Directions for this task:
From the entries, filter out every line that lacks "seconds" and copy the rest.

Stored items from a collection:

------------

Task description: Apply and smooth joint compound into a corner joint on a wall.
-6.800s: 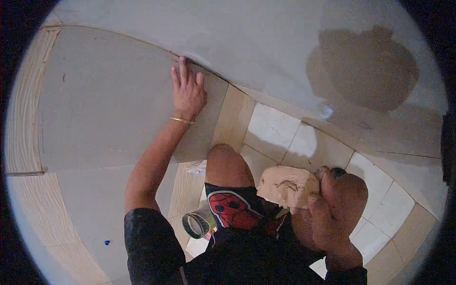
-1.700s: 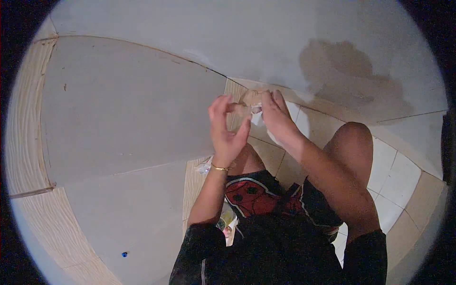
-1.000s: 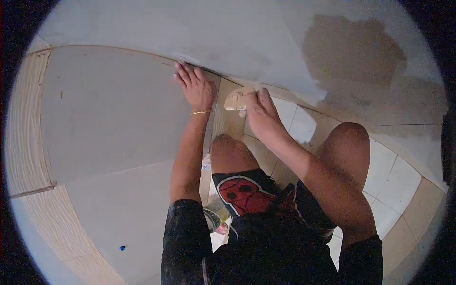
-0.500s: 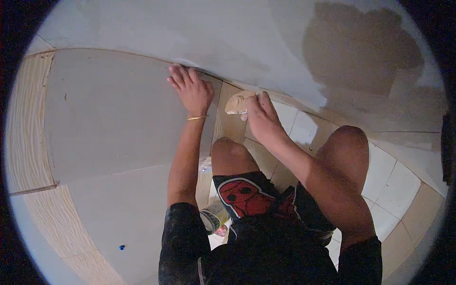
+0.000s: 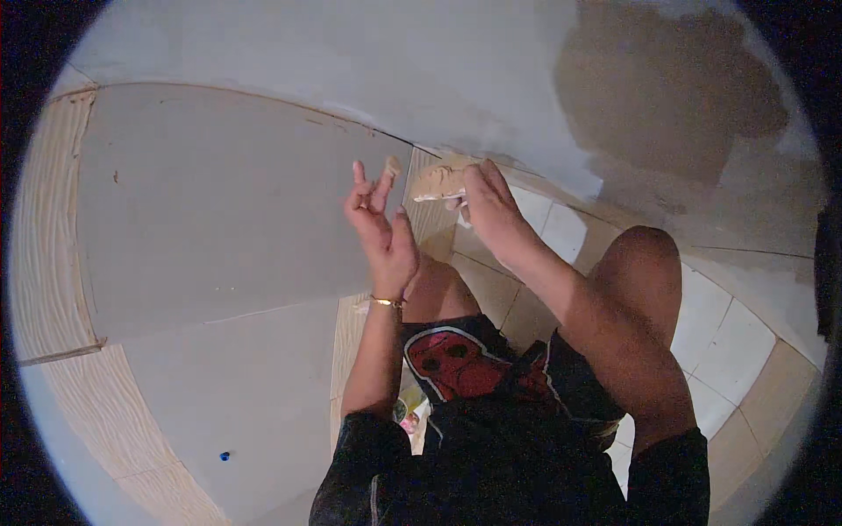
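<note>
My left hand (image 5: 382, 230) is raised over the grey slab (image 5: 228, 193) with its fingers spread. A dab of tan paste (image 5: 392, 167) sits on one fingertip. Just to the right, my right hand (image 5: 493, 209) grips a small flat piece with a white edge (image 5: 430, 198), whose exact kind I cannot make out. Tan paste (image 5: 441, 181) is heaped on top of that piece. Beyond my left hand, a seam (image 5: 333, 117) runs where the slab meets the grey wall (image 5: 421, 61); part of it shows as a dark gap.
Wood-patterned tile strips (image 5: 54, 210) border the slab on the left. White floor tiles (image 5: 702, 316) lie beyond my right knee (image 5: 645, 263). A small blue object (image 5: 224, 456) rests on the lower slab. Beside my shorts, a container (image 5: 405, 409) is partly hidden.
My left hand has come away from the seam, toward me and right, turning over with its fingers spread. My right hand still holds the paste-covered piece, now tilted slightly differently.
</note>
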The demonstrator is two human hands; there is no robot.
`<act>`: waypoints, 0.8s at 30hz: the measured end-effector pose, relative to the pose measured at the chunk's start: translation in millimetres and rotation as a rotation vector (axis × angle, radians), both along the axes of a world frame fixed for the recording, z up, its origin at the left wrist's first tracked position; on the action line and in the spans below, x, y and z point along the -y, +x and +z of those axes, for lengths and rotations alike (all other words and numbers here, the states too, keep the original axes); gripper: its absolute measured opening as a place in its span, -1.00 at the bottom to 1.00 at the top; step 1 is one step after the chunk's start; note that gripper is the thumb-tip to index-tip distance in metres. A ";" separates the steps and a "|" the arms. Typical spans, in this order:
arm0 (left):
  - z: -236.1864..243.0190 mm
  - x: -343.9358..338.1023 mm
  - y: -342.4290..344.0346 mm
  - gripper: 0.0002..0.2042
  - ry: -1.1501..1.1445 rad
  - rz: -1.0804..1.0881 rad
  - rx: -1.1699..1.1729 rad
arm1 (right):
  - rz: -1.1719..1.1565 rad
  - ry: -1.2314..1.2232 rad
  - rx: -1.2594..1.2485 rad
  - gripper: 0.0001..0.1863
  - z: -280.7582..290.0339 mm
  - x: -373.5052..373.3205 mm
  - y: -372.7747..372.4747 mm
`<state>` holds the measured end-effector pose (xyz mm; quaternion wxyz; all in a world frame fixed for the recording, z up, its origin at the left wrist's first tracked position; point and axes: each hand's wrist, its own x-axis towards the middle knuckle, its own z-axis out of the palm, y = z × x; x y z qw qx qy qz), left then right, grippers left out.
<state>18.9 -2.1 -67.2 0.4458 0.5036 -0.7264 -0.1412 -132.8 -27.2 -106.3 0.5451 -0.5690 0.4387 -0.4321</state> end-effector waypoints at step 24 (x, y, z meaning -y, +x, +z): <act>25.1 57.5 30.1 -0.61 -0.284 0.449 0.877 | 0.045 0.421 0.311 -0.66 4.9 8.2 4.8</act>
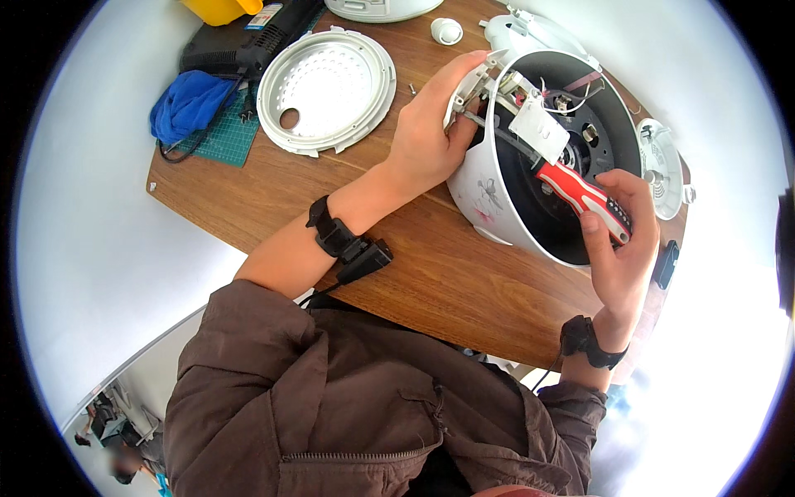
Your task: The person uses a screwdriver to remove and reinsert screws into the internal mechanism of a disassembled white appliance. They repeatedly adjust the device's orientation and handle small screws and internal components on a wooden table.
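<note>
Head cam: right hand (621,236) has its thumb and fingers pinching a red-and-white screwdriver (584,199), shaft slanting over the rim of the open white pot body (489,199) on the wood table (422,273), while the left hand (422,128) kinda clamps a pale plastic part (465,93) there, some fingers hidden

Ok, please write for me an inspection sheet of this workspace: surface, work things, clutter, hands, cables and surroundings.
Surface: brown wood-grain tabletop.
Work things: white round flower-printed appliance body, dark inside; red-and-white screwdriver; pale plastic panel at the rim.
Clutter: round white dimpled disc; crumpled blue cloth; green grid-marked mat.
Hands: left hand holds the panel; right hand grips the screwdriver.
Cables: thin white wire inside the body; thin black cord at the left wrist.
Surroundings: white surfaces both sides; blurred person, lower left.
</note>
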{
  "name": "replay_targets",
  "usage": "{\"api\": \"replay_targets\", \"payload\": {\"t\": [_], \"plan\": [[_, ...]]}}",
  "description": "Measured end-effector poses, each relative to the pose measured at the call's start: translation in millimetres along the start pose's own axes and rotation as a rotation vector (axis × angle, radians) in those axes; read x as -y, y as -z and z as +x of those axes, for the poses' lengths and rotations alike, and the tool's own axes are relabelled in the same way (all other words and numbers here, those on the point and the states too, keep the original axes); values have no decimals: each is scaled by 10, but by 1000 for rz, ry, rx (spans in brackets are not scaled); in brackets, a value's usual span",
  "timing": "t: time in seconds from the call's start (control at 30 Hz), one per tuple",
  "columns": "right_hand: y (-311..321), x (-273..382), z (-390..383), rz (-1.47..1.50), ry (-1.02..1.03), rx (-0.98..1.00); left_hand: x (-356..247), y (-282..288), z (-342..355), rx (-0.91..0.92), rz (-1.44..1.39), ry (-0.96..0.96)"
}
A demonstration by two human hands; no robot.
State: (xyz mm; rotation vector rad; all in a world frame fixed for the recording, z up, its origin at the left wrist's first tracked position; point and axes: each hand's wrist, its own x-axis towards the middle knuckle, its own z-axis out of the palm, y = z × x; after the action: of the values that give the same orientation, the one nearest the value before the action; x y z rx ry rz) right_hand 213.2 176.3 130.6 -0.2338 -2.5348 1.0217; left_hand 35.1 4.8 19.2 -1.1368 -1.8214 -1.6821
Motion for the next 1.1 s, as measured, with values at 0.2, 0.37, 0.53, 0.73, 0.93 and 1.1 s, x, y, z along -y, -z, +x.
{"api": "replay_targets", "payload": {"t": [0.2, 0.37, 0.53, 0.73, 0.93, 1.1], "plan": [[33, 14, 11, -190, 184, 49, 21, 13, -16, 21, -14, 46], [68, -23, -14, -113, 98, 45, -7, -7, -2, 44, -13, 43], [108, -45, -6, 57, -95, 71, -7, -36, 5, 36, -8, 10], [83, -63, 52, 77, -105, 15, -29, -27, -38, 38, -13, 15], [390, -164, -34, -4, -122, 11, -78, -12, -4, 151, -128, -25], [487, -271, -56, -9, -87, 11, -134, 296, 128, 424, -110, 55]]}}
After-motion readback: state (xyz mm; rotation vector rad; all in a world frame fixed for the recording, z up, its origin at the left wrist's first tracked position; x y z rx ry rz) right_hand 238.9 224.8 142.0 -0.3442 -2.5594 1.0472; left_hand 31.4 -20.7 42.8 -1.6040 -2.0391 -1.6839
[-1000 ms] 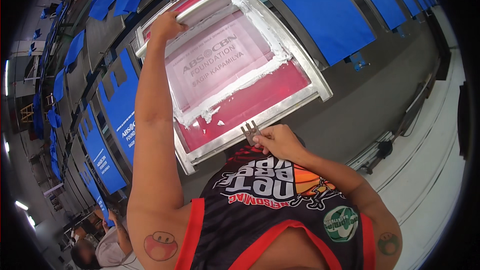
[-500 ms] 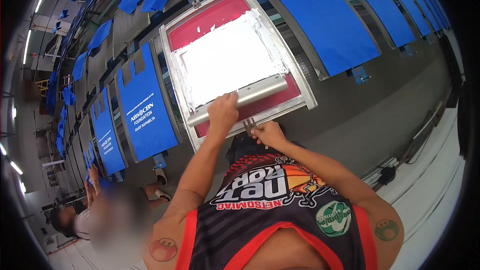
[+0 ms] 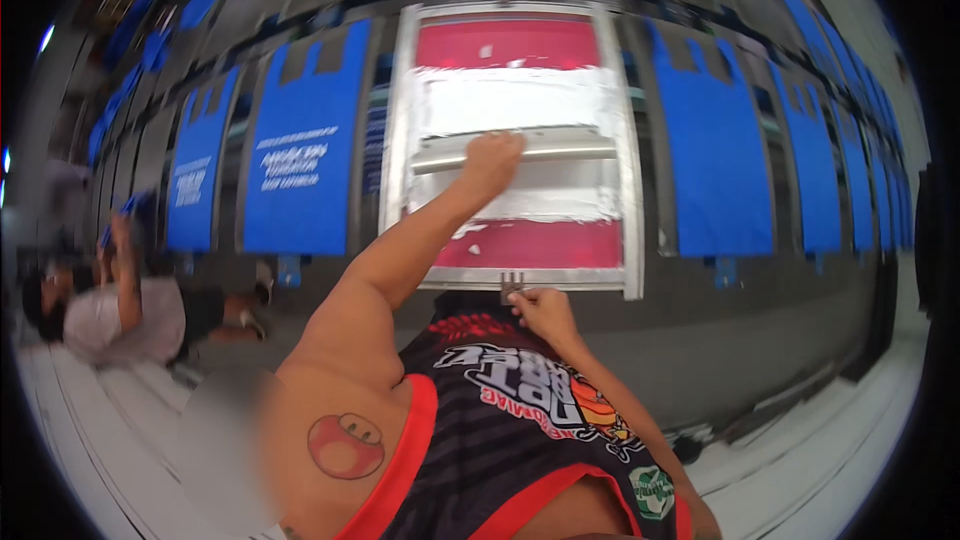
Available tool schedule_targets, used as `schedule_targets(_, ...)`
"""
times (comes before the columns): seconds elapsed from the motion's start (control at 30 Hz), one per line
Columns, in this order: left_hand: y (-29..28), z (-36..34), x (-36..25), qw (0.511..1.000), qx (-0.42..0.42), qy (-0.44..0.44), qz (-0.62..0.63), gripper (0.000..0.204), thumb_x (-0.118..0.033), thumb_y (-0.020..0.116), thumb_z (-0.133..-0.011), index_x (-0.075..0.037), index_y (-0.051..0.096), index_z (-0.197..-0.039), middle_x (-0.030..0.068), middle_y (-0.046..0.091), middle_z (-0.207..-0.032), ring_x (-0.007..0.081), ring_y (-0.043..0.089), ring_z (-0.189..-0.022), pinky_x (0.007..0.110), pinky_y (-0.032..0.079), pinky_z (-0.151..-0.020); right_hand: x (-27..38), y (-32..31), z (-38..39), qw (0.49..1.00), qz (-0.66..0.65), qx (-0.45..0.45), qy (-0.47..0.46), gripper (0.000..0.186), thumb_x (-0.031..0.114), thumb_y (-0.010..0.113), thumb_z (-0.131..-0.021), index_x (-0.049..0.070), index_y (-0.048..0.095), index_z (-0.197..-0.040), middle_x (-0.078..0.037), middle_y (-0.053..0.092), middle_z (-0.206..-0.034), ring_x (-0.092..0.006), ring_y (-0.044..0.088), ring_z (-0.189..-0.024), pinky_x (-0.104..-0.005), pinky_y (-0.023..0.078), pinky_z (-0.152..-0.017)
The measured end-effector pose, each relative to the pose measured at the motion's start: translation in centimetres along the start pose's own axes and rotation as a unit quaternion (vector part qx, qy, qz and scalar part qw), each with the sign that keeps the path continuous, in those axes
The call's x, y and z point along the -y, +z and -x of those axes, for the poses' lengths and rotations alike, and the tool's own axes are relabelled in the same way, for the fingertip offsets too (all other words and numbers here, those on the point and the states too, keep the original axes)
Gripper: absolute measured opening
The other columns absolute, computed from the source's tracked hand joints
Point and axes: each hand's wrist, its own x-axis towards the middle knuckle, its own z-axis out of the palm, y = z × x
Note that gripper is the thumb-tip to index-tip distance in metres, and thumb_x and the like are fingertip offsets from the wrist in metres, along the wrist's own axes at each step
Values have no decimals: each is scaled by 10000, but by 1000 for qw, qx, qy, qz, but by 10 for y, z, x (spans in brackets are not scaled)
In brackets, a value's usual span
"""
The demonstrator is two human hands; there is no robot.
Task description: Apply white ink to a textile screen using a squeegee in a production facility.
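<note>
A screen-printing frame (image 3: 632, 190) with a pale metal rim and red mesh (image 3: 540, 248) lies before me. White ink (image 3: 510, 98) is spread across the middle of the mesh. My left hand (image 3: 493, 162) is closed over a long silver squeegee (image 3: 570, 152), which lies crosswise on the inked part. At the frame's near edge, my right hand (image 3: 546, 313) pinches a small pronged metal bracket (image 3: 512, 286). Whatever lies under the screen is hidden.
Blue cut fabric pieces lie on grey boards along the long table, a white-printed piece (image 3: 297, 150) to the left and a plain piece (image 3: 715, 155) to the right. Another person (image 3: 125, 315) works with raised hands at the far left. More blue pieces hang farther back.
My left hand has pushed the squeegee from near the front edge to about mid-screen, away from me. My right hand keeps hold of the bracket. The view has turned and shifted.
</note>
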Motion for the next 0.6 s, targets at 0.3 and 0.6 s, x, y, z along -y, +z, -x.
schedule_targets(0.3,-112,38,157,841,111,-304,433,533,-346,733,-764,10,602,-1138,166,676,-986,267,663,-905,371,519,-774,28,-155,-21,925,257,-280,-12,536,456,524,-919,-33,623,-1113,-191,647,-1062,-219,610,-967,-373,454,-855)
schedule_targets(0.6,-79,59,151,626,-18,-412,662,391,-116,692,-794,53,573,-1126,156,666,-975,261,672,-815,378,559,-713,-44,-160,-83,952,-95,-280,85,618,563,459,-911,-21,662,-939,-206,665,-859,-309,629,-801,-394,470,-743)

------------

The completed task:
  "timing": "t: time in seconds from the call's start (control at 30 Hz), one per tuple",
times (comes before the columns): seconds elapsed from the motion's start (control at 30 Hz), one per line

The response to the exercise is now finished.